• **EXERCISE AIM**: Every line from the first one in the listing down to the line with "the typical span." should be restated word for word.

• **PROVIDED INFORMATION**:
___
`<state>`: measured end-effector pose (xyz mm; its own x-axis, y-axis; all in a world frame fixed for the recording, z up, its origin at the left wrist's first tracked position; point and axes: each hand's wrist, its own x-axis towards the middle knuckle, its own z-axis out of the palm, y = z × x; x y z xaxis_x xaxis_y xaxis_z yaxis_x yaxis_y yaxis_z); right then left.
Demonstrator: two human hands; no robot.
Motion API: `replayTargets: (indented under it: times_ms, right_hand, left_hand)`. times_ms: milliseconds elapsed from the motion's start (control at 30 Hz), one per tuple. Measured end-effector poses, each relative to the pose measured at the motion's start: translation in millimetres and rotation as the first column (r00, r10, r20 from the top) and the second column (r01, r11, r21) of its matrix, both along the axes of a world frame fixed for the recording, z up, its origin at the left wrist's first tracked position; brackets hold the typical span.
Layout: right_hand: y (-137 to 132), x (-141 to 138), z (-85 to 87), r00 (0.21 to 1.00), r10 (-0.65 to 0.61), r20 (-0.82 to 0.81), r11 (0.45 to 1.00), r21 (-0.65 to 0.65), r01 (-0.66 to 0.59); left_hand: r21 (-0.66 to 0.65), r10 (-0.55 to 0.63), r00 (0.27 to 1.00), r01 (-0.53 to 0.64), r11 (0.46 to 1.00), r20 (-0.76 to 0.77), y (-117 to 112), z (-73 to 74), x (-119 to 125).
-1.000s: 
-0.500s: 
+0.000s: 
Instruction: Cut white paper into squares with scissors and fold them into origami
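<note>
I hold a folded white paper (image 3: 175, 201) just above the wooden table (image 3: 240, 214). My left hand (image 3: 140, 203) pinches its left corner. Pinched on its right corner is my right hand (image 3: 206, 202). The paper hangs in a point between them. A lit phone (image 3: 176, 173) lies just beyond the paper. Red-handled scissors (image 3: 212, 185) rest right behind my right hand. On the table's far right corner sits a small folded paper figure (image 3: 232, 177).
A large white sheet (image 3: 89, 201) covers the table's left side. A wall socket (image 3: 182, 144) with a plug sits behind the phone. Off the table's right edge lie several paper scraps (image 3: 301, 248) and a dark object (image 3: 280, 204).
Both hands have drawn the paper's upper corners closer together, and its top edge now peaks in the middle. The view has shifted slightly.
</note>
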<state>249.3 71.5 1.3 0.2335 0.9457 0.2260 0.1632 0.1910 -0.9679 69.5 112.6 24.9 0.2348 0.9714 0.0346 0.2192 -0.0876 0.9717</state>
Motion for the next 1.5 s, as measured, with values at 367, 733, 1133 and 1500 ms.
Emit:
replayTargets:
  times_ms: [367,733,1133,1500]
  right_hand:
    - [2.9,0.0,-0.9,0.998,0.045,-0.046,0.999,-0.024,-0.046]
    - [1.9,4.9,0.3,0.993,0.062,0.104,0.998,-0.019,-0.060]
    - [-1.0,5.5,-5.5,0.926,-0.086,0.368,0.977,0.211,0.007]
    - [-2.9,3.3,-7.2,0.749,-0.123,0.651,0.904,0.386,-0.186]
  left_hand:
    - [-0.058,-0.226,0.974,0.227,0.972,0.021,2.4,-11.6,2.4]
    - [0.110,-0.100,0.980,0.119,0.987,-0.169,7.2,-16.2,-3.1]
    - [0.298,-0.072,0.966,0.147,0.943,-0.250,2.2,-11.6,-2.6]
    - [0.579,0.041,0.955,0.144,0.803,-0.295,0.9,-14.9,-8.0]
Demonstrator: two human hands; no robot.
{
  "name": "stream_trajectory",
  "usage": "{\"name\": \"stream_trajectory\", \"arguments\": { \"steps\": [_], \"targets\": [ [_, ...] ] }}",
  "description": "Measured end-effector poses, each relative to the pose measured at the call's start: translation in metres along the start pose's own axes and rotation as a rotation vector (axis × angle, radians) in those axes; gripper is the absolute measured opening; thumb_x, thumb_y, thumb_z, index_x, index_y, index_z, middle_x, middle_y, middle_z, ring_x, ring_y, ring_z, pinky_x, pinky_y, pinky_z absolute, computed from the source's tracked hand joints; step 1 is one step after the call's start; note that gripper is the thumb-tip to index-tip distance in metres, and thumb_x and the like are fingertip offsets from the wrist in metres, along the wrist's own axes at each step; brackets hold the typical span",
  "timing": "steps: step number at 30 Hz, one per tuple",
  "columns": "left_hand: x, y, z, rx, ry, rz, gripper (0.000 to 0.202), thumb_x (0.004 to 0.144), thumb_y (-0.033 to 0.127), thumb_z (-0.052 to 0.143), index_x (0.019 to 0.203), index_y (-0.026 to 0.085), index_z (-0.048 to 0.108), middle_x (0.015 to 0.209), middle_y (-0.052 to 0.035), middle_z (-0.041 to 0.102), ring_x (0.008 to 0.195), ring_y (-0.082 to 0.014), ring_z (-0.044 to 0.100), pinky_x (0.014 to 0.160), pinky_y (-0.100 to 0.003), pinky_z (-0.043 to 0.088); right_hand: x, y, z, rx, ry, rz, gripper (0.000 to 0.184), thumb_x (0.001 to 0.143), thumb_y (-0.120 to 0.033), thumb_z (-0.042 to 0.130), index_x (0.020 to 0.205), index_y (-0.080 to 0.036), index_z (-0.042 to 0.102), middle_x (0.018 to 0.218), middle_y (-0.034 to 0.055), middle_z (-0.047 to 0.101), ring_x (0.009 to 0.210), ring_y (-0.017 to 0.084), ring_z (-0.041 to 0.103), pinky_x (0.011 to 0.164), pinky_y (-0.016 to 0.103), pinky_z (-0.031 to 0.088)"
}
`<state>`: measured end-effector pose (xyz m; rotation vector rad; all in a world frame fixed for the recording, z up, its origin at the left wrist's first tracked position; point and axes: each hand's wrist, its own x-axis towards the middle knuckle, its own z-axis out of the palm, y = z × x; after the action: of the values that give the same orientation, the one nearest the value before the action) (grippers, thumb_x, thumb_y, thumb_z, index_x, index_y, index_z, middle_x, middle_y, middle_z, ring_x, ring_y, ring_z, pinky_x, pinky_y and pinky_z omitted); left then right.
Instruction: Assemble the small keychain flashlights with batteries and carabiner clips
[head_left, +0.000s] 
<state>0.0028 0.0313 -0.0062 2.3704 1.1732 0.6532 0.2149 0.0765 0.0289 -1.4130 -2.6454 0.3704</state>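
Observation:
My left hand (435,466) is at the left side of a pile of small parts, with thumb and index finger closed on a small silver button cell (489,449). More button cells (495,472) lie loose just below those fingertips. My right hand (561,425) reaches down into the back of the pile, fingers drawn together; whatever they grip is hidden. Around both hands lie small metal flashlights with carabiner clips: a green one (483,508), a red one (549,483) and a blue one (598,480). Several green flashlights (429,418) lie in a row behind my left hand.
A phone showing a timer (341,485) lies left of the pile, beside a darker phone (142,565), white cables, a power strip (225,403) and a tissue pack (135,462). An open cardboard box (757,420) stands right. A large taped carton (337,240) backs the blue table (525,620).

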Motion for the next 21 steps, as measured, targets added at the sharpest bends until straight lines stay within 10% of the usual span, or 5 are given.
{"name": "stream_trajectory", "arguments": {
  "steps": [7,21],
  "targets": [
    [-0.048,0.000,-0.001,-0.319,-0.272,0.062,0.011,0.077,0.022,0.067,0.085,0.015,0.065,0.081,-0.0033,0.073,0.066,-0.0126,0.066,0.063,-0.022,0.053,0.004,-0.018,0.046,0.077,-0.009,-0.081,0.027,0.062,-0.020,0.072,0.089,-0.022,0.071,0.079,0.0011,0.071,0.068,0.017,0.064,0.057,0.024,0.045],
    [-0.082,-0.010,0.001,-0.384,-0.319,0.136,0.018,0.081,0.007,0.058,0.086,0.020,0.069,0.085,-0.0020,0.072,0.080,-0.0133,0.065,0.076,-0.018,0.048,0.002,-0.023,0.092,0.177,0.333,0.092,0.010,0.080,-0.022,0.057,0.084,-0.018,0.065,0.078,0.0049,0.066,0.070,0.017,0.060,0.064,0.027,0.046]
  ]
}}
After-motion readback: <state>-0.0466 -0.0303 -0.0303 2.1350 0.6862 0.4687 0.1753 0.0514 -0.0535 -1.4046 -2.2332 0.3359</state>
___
• **RESPONSE AREA**:
`<state>`: measured end-effector pose (xyz mm; its own x-axis, y-axis; all in a world frame fixed for the recording, z up, its origin at the left wrist's first tracked position; point and axes: each hand's wrist, its own x-axis towards the middle knuckle, its own z-axis out of the palm, y = z × x; x y z xaxis_x xaxis_y xaxis_z yaxis_x yaxis_y yaxis_z); right then left.
Demonstrator: two human hands; no robot.
Motion API: `replayTargets: (indented under it: times_ms, right_hand, left_hand)`. times_ms: milliseconds elapsed from the motion's start (control at 30 Hz), one per tuple. Measured end-effector poses, each relative to the pose measured at the motion's start: translation in millimetres and rotation as the first column (r00, r10, r20 from the top) and the second column (r01, r11, r21) of its matrix, both along the axes of a world frame fixed for the recording, z up, its origin at the left wrist's first tracked position; brackets hold the typical span.

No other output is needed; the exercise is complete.